» Task item
Work through the records below and copy every line that includes "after".

» Information provided

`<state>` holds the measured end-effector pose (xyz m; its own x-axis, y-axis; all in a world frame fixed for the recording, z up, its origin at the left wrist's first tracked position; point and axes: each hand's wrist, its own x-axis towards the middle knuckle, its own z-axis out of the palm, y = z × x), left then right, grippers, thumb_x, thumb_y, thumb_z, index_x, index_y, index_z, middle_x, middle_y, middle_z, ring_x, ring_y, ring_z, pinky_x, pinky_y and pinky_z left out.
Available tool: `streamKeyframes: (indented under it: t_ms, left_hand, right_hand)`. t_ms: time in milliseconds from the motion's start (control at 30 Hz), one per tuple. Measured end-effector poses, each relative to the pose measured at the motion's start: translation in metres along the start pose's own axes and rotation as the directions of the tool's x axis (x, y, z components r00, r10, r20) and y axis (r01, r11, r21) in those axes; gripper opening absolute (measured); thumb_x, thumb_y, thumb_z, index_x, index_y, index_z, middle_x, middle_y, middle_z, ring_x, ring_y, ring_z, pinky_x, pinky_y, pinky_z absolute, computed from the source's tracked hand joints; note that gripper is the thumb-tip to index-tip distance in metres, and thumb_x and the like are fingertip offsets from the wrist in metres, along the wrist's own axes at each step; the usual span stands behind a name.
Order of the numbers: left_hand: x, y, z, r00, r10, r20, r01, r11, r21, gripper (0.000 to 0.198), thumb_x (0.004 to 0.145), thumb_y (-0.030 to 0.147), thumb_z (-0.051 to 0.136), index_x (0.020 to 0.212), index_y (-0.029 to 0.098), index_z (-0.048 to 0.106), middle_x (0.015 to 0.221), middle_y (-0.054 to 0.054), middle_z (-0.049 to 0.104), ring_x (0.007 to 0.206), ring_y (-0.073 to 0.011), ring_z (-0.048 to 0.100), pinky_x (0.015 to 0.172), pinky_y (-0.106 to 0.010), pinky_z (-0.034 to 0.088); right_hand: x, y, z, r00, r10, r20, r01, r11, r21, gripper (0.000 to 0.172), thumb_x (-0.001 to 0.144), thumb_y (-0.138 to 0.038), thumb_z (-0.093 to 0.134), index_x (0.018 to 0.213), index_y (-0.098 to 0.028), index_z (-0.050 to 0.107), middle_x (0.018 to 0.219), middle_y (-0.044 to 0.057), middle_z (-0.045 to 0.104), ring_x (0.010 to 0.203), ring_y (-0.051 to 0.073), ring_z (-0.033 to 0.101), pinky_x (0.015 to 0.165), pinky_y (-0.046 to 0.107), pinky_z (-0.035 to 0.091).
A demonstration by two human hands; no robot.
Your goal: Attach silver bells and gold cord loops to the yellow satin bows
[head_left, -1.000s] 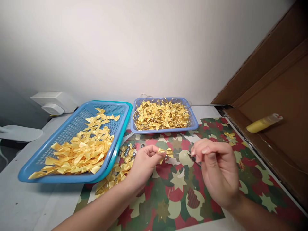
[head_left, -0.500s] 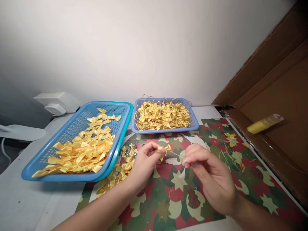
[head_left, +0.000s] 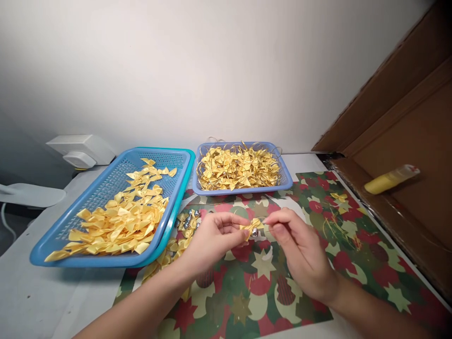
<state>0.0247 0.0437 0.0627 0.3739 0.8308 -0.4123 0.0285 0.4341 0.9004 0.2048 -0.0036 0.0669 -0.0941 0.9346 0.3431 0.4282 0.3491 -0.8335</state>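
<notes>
A yellow ribbon bow (head_left: 253, 225) with a small silver bell (head_left: 254, 232) sits between the thumb and fingers of my left hand (head_left: 221, 235), above the patterned mat. A thin gold cord (head_left: 234, 214) loops up beside those fingers. Just right of the bow, my right hand (head_left: 294, 245) is closed in a pinch, its fingertips almost at the ribbon's edge. The cord's end seems to be in that pinch, though the fingers mostly cover it. Under and behind my left forearm lie more yellow bows (head_left: 176, 247) with silver bells (head_left: 192, 218).
A blue basket (head_left: 45, 247) of plain yellow bows stands at left, nested in a teal one. Behind the hands, a smaller blue basket (head_left: 243, 190) holds bows with gold cord loops. Cord scraps (head_left: 339, 228) lie on the mat at right, near a cardboard box (head_left: 406, 113) and yellow tube (head_left: 390, 179).
My right hand has moved left to the bow, closing the gap the stretched cord spanned. The bow has shifted slightly right and turned in my left hand, and its bell now shows below the ribbon.
</notes>
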Motion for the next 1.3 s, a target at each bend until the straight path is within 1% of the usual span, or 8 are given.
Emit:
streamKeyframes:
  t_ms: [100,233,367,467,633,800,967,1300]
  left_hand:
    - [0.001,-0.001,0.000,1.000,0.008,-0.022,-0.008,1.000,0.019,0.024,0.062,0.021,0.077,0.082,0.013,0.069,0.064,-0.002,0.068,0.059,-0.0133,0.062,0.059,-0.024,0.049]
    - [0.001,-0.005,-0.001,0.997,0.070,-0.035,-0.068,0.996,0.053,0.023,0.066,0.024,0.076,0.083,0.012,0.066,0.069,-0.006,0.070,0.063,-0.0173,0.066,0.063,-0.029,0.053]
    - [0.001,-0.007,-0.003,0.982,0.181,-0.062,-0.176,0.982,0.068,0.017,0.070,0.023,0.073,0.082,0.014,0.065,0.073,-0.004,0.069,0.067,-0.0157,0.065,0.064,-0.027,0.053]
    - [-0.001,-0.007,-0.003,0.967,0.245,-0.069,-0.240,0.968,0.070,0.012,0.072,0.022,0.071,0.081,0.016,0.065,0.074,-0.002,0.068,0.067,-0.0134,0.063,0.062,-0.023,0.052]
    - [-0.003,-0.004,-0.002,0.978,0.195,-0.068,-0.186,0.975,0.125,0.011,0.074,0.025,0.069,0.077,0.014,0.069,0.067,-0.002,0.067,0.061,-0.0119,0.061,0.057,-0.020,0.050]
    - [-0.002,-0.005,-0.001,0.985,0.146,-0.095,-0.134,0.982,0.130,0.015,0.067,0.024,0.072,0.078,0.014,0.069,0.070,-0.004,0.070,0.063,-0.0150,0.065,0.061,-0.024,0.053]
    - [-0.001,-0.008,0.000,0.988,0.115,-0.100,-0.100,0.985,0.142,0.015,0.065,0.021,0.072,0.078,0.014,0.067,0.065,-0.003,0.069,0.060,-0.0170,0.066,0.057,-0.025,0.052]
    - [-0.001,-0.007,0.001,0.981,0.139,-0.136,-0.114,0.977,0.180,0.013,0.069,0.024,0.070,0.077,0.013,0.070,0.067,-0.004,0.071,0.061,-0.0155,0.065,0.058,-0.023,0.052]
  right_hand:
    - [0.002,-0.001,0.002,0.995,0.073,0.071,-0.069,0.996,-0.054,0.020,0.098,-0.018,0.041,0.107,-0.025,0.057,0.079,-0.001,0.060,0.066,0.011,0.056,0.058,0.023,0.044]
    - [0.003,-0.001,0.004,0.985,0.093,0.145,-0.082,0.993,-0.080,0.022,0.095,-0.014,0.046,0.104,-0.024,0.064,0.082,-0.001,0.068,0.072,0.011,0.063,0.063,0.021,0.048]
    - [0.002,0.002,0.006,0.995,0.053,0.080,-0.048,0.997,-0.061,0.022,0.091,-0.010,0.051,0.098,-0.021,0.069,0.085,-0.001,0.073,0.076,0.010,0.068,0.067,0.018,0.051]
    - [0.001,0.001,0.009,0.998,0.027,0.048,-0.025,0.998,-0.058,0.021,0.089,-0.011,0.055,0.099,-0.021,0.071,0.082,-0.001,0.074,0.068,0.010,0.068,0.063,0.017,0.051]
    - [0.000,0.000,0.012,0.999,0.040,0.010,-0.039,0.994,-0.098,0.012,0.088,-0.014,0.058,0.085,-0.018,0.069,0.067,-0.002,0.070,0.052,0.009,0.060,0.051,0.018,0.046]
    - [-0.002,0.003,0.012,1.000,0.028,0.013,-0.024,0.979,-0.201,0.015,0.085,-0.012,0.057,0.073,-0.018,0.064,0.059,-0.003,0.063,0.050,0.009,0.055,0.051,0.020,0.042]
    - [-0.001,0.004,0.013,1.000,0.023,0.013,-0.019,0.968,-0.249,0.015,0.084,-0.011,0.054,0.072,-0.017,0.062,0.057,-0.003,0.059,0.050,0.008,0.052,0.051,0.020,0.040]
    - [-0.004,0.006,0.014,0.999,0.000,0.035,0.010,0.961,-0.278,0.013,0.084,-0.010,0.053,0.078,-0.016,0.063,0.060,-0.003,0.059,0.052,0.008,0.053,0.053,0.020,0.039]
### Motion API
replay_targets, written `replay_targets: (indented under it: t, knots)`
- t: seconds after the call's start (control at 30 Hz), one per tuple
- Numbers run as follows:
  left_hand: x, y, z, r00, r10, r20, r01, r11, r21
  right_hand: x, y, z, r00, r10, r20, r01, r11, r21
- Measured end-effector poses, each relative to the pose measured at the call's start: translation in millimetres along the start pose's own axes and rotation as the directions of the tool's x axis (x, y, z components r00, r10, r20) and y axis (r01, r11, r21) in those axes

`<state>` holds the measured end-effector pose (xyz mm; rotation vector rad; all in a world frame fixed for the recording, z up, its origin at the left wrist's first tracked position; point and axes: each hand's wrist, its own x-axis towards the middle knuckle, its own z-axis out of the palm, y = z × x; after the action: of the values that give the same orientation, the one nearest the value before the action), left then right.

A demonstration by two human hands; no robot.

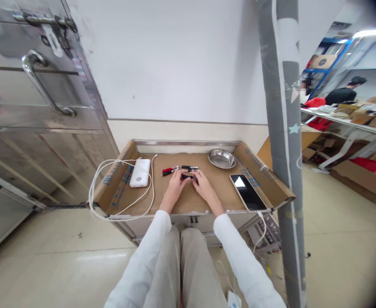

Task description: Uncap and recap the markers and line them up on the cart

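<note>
My left hand [174,185] and my right hand [204,186] meet over the middle of a cardboard-lined tray table [188,201]. Both pinch the ends of a small black pen-like object [188,176] between their fingertips. Just beyond the fingers lie a red marker [169,170] and a black marker [189,167], flat on the cardboard. White sleeves cover both forearms, and my knees show below the table edge.
A white power bank [140,172] with a looping white cable [111,201] lies at the left. At the back right is a steel dish [221,158], and a phone [247,192] near the right flap. A steel cabinet [30,85] stands left, a grey pole [284,128] right, with people working far right.
</note>
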<state>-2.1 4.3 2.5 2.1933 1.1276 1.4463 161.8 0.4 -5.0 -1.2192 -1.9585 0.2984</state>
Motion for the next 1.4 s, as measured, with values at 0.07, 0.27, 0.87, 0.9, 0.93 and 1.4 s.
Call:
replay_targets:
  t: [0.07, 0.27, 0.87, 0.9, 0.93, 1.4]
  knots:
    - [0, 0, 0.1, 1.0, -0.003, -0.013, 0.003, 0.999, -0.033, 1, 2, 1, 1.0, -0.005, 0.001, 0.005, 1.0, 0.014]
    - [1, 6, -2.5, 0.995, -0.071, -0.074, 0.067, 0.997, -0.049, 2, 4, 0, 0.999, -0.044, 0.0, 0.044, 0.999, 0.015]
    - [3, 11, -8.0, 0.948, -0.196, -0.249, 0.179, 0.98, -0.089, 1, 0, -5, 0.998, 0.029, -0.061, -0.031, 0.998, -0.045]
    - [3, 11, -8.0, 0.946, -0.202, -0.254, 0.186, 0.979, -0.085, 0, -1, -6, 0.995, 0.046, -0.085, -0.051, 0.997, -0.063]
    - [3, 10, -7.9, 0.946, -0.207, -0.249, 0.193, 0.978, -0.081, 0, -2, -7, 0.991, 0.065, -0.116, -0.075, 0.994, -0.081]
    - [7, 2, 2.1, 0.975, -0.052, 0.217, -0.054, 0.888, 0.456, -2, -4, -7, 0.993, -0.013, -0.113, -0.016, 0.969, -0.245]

» Exercise result
- t: seconds after the call's start (control at 30 Hz), one per tuple
`<state>` holds the measured end-effector pose (xyz mm; rotation vector rad; all in a world frame fixed for the recording, z up, its origin at the left wrist's first tracked position; point and axes: each hand's wrist, its own x-axis towards the middle knuckle, its own z-axis out of the palm, y = z × x; after the action: of the values that give the same orientation, the one nearest the value before the action), left then right.

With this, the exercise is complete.